▶ Assignment
Nothing but the lines below between the line holding "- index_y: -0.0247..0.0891" and the line holding "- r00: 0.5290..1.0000", inclusive, should appear in the answer, each set down exactly.

───── Stored data

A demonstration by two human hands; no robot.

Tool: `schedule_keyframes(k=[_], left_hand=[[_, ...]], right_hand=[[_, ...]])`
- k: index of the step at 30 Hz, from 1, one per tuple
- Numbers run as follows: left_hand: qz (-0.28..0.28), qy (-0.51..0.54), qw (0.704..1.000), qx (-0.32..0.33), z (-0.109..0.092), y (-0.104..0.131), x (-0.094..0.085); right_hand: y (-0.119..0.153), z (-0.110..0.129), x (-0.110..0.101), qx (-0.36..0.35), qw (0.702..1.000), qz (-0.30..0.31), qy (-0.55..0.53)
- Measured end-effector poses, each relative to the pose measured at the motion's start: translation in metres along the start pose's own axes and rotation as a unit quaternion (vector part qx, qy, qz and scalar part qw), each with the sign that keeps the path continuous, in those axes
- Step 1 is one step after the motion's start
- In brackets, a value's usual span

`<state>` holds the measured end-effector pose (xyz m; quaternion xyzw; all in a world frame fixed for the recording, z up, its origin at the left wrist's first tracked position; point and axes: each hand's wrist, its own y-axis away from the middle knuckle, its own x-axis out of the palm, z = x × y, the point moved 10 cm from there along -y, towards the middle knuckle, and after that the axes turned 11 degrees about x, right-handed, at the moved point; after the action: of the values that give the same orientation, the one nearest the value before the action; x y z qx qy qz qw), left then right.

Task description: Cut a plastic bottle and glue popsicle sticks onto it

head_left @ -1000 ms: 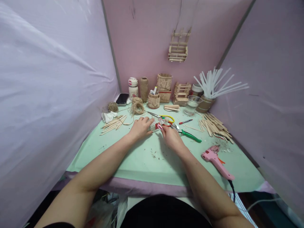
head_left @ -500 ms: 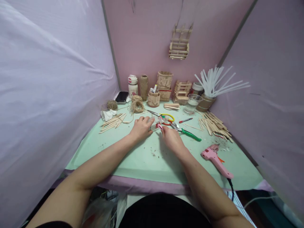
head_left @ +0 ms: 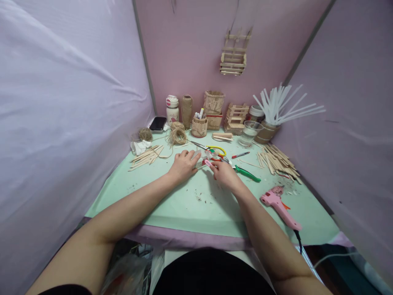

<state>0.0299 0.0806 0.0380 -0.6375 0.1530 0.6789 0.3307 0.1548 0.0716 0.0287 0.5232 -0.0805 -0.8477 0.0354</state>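
My left hand point(head_left: 183, 164) is closed on a clear plastic container point(head_left: 199, 162) with a red and white label, lying on the green table cover. In my right hand point(head_left: 224, 174) is a small pink tool point(head_left: 208, 163), pinched between thumb and fingers, its tip at the container's right side. Just behind are yellow-handled scissors point(head_left: 218, 150) and another red-handled tool, partly hidden. Green-handled pliers point(head_left: 247, 173) lie to the right of my right hand. My fingers hide part of the container.
A pink glue gun point(head_left: 281, 207) lies at the right front, its cable over the edge. Wooden sticks point(head_left: 278, 160) are heaped right, others point(head_left: 146, 157) left. Twine point(head_left: 177, 134), a clear cup of water point(head_left: 249, 133) and a phone point(head_left: 158, 123) stand or lie toward the back.
My right hand has shifted slightly to the right and its fingers sit differently on the pink tool, which shows more. My left hand stays on the container.
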Motion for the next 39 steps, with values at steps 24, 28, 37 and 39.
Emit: schedule_keyframes(k=[24,28,37,39], left_hand=[[0.006,-0.002,1.000,-0.004,-0.002,0.001,0.002],[0.007,-0.008,1.000,-0.002,-0.003,0.000,0.003],[0.000,-0.008,1.000,-0.008,-0.006,0.001,0.001],[-0.004,-0.008,1.000,-0.014,-0.006,0.001,0.001]], right_hand=[[0.001,0.022,-0.013,-0.025,0.986,0.010,0.167],[0.006,0.021,-0.007,-0.013,0.982,-0.010,0.188],[0.012,0.013,0.005,-0.002,0.980,-0.033,0.196],[0.012,0.013,0.006,0.002,0.979,-0.030,0.200]])
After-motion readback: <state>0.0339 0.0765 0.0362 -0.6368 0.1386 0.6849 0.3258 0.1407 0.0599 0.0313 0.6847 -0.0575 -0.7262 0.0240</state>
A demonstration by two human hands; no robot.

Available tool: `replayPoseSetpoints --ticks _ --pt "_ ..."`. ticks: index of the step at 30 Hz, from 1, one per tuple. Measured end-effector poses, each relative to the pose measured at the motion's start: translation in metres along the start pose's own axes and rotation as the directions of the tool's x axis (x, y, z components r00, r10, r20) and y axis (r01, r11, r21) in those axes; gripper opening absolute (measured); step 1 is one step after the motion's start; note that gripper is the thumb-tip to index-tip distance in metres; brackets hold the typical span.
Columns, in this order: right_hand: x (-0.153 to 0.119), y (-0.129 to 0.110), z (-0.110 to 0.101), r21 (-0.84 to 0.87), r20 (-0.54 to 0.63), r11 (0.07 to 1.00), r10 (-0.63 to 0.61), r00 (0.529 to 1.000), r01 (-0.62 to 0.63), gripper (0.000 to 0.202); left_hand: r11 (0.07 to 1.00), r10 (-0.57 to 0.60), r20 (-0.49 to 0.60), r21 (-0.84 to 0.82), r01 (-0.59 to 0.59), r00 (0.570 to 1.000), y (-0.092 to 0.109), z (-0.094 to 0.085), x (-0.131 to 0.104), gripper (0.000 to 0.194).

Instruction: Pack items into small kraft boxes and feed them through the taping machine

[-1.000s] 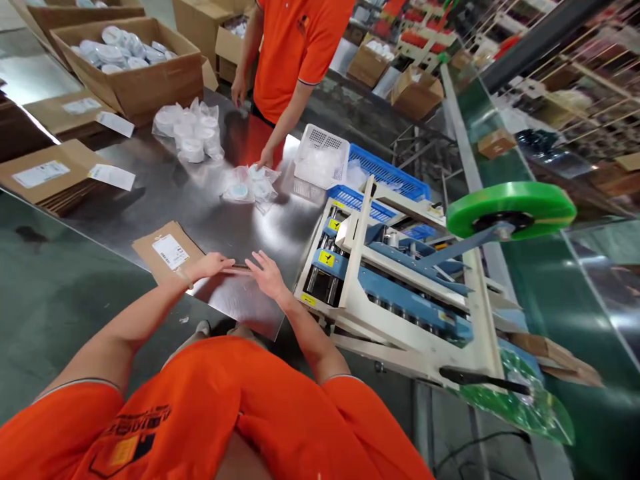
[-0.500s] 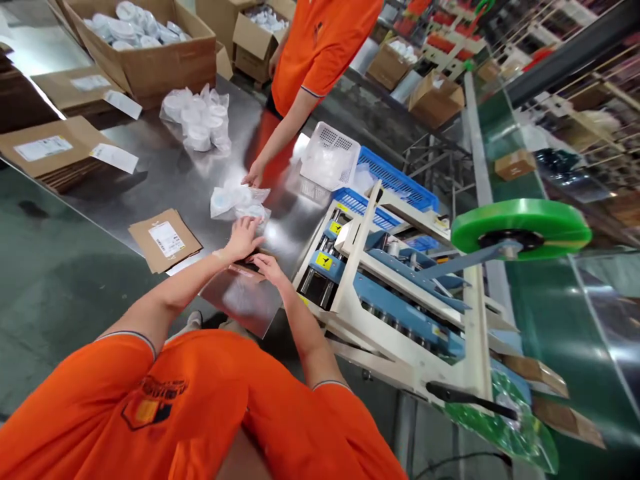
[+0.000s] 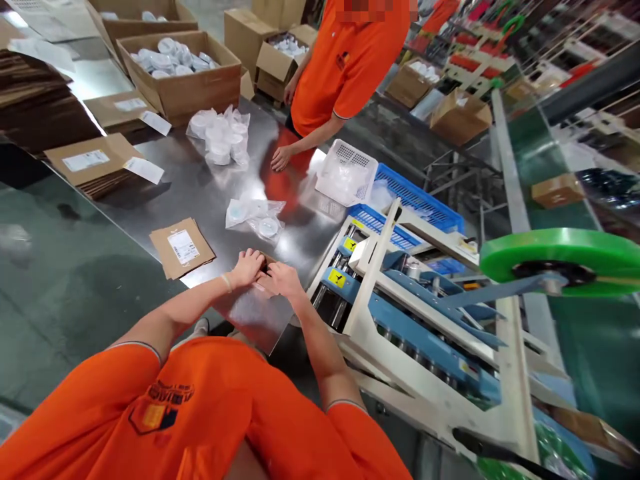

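Both hands meet at the near corner of the shiny steel desk (image 3: 200,180): the left hand (image 3: 247,267) and the right hand (image 3: 283,278) touch knuckle to knuckle, fingers curled down over a small dark flat piece (image 3: 267,268) pinched between them, though too little of it shows to tell its long axis. It lies under the fingertips, equally near to both hands. Just left of the left hand sits a flat brown cardboard piece with a white label (image 3: 182,247), and just beyond the hands lie clear plastic bags holding white round lids (image 3: 255,217), nearer the left hand.
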State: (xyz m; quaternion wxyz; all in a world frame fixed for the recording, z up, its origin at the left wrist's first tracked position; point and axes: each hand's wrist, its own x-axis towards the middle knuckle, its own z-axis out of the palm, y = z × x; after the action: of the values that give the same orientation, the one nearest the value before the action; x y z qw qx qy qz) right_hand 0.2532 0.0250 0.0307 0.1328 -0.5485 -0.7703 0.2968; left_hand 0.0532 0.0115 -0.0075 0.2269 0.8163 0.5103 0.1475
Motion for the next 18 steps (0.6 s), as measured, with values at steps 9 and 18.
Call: replayPoseSetpoints --ticks 9,18 --pt "-0.029 -0.003 0.054 -0.395 -0.063 0.916 0.057 0.996 -0.077 0.093 0.881 -0.309 -0.179 -0.424 0.210 0.934 -0.018 0.029 -0.001 0.085" --pt "0.025 0.016 0.076 0.409 -0.021 0.898 0.188 0.982 -0.163 0.045 0.693 -0.523 -0.067 -0.613 0.379 0.850 -0.049 0.008 -0.066 0.099"
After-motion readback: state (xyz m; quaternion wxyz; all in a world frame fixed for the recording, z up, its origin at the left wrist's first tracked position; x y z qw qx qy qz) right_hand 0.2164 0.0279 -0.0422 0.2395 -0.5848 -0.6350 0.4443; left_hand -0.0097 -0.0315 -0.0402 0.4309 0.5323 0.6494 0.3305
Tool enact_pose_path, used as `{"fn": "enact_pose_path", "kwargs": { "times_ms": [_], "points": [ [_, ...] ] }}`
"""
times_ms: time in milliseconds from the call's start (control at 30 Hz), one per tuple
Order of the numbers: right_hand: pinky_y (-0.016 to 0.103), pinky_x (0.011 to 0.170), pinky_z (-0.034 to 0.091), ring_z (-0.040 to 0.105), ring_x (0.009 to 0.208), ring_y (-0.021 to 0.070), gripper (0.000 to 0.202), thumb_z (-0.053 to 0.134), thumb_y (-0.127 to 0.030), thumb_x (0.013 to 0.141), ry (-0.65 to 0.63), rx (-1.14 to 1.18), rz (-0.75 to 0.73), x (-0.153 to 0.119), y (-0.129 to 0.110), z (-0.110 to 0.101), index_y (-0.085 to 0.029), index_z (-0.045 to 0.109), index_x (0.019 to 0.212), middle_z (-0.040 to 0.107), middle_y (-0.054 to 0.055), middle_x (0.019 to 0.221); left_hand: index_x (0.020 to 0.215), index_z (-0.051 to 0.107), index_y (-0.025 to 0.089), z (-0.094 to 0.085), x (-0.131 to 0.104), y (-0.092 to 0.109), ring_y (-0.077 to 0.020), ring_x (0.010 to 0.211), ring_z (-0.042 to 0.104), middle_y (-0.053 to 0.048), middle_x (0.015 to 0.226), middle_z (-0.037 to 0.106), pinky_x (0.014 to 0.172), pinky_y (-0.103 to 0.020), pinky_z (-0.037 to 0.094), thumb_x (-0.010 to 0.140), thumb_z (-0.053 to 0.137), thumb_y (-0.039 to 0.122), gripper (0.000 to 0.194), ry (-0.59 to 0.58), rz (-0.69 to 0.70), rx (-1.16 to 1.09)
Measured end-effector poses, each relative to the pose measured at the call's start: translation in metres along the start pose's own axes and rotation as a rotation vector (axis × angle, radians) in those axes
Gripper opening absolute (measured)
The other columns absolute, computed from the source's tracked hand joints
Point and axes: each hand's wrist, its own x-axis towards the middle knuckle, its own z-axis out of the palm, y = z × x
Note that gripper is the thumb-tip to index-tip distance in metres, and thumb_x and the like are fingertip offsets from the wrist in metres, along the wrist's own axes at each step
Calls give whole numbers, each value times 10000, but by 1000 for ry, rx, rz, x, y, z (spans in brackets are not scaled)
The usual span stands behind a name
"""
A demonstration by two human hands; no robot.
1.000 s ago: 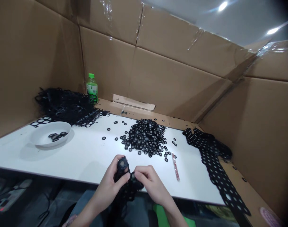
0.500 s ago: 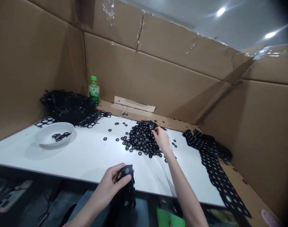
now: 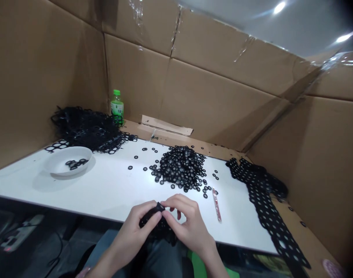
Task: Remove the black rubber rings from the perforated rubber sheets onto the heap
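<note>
Over the front edge of the white table, my left hand (image 3: pixel 137 226) is closed on a black perforated sheet (image 3: pixel 160 227), folded or bunched and hanging toward my lap. My right hand (image 3: pixel 188 220) pinches the upper edge of the same sheet, thumb against forefinger, close to my left thumb. Any small piece between the right fingertips is hidden. Beyond the hands lies a heap of small black rings (image 3: pixel 182 166) with pale centres, several scattered loose around it. A thin reddish strip-shaped tool (image 3: pixel 217 204) rests right of the heap.
On the left, a white bowl (image 3: pixel 53 164) holds a few black rings. Behind it sits a tangle of black cut-out netting (image 3: pixel 86 129) beside a green bottle (image 3: pixel 117 107). Long perforated black sheets (image 3: pixel 266 208) lie along the right edge. Cardboard walls (image 3: pixel 211 85) surround the table.
My right hand has come back from the ring heap to the sheet in my left hand. The reddish strip, formerly covered by my forearm, now shows.
</note>
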Motion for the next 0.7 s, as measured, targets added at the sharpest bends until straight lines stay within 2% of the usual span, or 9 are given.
{"fn": "enact_pose_path", "kwargs": {
  "times_ms": [133, 267, 333, 400, 433, 500, 533, 600, 700],
  "points": [
    [236, 550, 413, 555, 671, 142, 141, 508, -185, 819, -1, -67, -53, -1, -4, 4, -151, 641, 849, 632, 52, 717, 946, 650, 210, 0, 3, 15, -182, 844, 585, -30, 908, 659, 766, -237, 469, 829, 491, 298, 216, -75, 124, 97],
    [237, 515, 412, 525, 553, 124, 166, 463, -177, 827, 95, -18, -13, -4, -3, 11, -160, 593, 725, 597, 27, 623, 873, 657, 194, -1, 0, 15, -165, 729, 585, -22, 816, 664, 636, -203, 465, 811, 517, 291, 181, -100, 89, 50],
    [217, 453, 404, 519, 502, 115, 187, 450, -223, 844, 255, 103, 76, -1, 7, 4, -167, 553, 699, 594, 19, 594, 886, 647, 182, -1, -4, 9, -166, 722, 590, -26, 858, 665, 655, -213, 472, 775, 562, 312, 191, -33, -22, -79],
    [206, 396, 379, 492, 447, 109, 208, 429, -287, 863, 505, 163, 171, 8, 24, -14, -170, 533, 725, 592, 10, 564, 901, 626, 169, 1, -7, 7, -168, 723, 597, -25, 840, 662, 684, -230, 482, 760, 572, 347, 234, 25, -171, -273],
    [209, 394, 377, 482, 440, 111, 213, 423, -310, 865, 646, 140, 220, 15, 35, -25, -170, 534, 749, 587, 5, 550, 906, 615, 166, 2, -8, 8, -169, 716, 601, -21, 806, 660, 688, -239, 487, 757, 570, 367, 254, 34, -245, -377],
    [221, 413, 376, 470, 430, 108, 250, 434, -347, 851, 764, 5, 241, 34, 60, -48, -165, 555, 730, 604, 17, 582, 904, 601, 162, 4, -8, 15, -174, 687, 611, -12, 740, 655, 676, -260, 498, 743, 575, 403, 292, 28, -377, -550],
    [233, 458, 399, 510, 480, 125, 259, 436, -355, 846, 770, -98, 236, 45, 73, -57, -162, 573, 739, 611, 27, 596, 898, 598, 160, 5, -8, 20, -178, 669, 616, -13, 724, 656, 656, -269, 503, 729, 585, 421, 311, 18, -431, -606],
    [278, 602, 442, 571, 596, 158, 272, 424, -340, 841, 671, -306, 231, 65, 96, -66, -157, 611, 766, 636, 51, 650, 878, 599, 155, 6, -6, 30, -184, 653, 629, -22, 734, 665, 626, -271, 509, 693, 622, 436, 337, 26, -488, -651],
    [321, 662, 446, 575, 607, 179, 214, 538, -323, 763, 552, -351, 237, 78, 113, -58, -156, 653, 830, 661, 63, 697, 854, 599, 159, 5, -2, 39, -195, 697, 646, -37, 788, 676, 581, -244, 515, 626, 702, 362, 323, 74, -477, -641]
  ]
}}
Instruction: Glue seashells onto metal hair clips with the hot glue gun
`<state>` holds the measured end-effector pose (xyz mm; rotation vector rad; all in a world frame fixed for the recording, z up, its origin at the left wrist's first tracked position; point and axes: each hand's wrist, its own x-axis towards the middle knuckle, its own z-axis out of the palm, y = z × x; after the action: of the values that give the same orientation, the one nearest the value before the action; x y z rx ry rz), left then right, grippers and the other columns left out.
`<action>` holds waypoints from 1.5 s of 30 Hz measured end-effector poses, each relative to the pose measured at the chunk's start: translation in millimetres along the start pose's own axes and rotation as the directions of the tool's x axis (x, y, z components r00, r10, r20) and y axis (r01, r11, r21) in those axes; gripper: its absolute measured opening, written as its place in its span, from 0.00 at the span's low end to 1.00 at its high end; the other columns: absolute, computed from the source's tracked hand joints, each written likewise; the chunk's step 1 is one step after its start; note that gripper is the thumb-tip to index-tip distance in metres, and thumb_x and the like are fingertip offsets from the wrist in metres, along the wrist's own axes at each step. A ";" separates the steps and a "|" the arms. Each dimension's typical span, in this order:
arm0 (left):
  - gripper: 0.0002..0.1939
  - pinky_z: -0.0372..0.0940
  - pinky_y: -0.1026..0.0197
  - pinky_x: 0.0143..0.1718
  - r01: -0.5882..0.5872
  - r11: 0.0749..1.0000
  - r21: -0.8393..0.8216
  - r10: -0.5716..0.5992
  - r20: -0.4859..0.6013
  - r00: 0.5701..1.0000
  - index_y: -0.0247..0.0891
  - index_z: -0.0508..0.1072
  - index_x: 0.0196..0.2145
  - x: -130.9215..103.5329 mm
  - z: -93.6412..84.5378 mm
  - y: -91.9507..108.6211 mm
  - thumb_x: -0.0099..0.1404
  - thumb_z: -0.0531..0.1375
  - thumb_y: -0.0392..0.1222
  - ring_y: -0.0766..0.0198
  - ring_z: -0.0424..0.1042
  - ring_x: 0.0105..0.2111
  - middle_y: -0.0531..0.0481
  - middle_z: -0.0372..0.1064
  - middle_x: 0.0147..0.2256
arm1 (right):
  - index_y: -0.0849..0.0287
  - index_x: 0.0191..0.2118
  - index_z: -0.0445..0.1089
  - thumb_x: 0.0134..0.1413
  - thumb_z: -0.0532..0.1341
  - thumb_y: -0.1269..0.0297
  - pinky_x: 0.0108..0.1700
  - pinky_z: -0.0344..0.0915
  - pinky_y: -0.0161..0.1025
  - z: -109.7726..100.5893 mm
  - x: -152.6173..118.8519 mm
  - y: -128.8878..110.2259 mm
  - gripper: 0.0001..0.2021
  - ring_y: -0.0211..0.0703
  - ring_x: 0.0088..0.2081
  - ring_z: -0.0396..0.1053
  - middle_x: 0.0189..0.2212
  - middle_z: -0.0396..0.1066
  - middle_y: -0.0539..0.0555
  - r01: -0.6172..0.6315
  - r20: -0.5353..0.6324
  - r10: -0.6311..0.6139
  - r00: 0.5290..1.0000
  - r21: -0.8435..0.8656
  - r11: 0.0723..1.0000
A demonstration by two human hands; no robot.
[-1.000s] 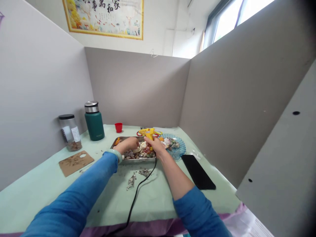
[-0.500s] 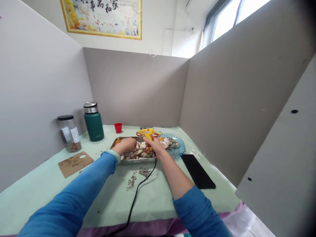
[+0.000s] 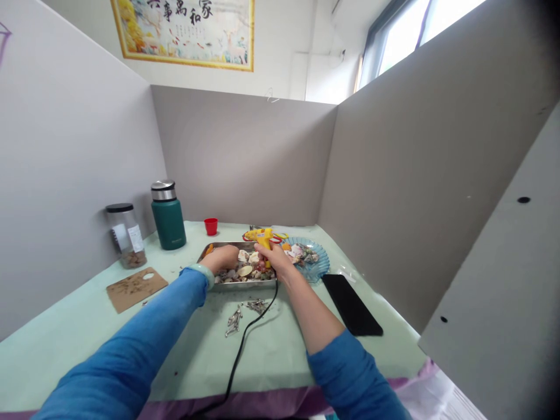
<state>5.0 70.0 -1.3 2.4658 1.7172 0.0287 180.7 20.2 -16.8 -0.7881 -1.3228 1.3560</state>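
My right hand [image 3: 275, 256] is wrapped round the handle of a yellow glue gun [image 3: 263, 235], held above the right side of a metal tray. Its nozzle points left, and a black cord [image 3: 245, 339] runs from the handle down to the table's front edge. Over the tray's left part, my left hand [image 3: 224, 257] is curled with fingers down among the shells [image 3: 245, 271]; its fingertips are hidden, so anything in them cannot be made out. The metal tray [image 3: 251, 284] holds many shells and small stones.
Right of the tray is a blue plate [image 3: 322, 263] with shells, beside a black flat slab [image 3: 352, 306]. Small metal pieces [image 3: 234, 321] lie in front. On the left stand a green bottle [image 3: 168, 224], a jar [image 3: 126, 236] and brown card [image 3: 137, 289]; a red cup [image 3: 210, 226] is behind.
My left hand has shifted slightly left within the tray, uncovering more shells. My right hand and the glue gun stay nearly still. The whole view has moved a little.
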 end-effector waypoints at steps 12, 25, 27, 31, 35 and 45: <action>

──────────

▶ Response to the task
  - index_y: -0.0247..0.0891
  - index_z: -0.0508..0.1072
  - index_x: 0.0196..0.2145
  - x: -130.9215..103.5329 mm
  - z: -93.6412..84.5378 mm
  - y: -91.9507..108.6211 mm
  - thumb_x: -0.0099..0.1404
  - thumb_z: -0.0531..0.1375
  - thumb_y: -0.0392..0.1222
  - ring_y: -0.0766..0.0198
  - ring_z: -0.0424..0.1042
  - ring_x: 0.0105..0.2111
  - middle_y: -0.0531..0.0481
  - middle_z: -0.0372..0.1064
  - middle_x: 0.0147..0.2256
arm1 (right):
  - index_y: -0.0849..0.0287
  - index_x: 0.0191..0.2118
  - index_z: -0.0445..0.1089
  - thumb_x: 0.0134..0.1413
  - thumb_z: -0.0532..0.1341
  - thumb_y: -0.1269..0.0297
  - pinky_x: 0.0108..0.1700
  - pinky_z: -0.0344..0.0915
  - pinky_y: -0.0161..0.1025
  - z: -109.7726..100.5893 mm
  - x: -152.6173..118.8519 mm
  - y: -128.8878..110.2259 mm
  - gripper: 0.0001..0.2021
  - ring_y: -0.0211..0.0703
  - ring_x: 0.0088..0.2081
  - ring_z: -0.0396..0.1053
  - middle_x: 0.0189..0.2212
  - middle_z: -0.0396..0.1066
  - middle_y: -0.0539..0.0555
  - r01: -0.6172..0.6315
  - r20: -0.5353..0.6324
  - r10: -0.6311..0.6139
  - r00: 0.5290..1.0000

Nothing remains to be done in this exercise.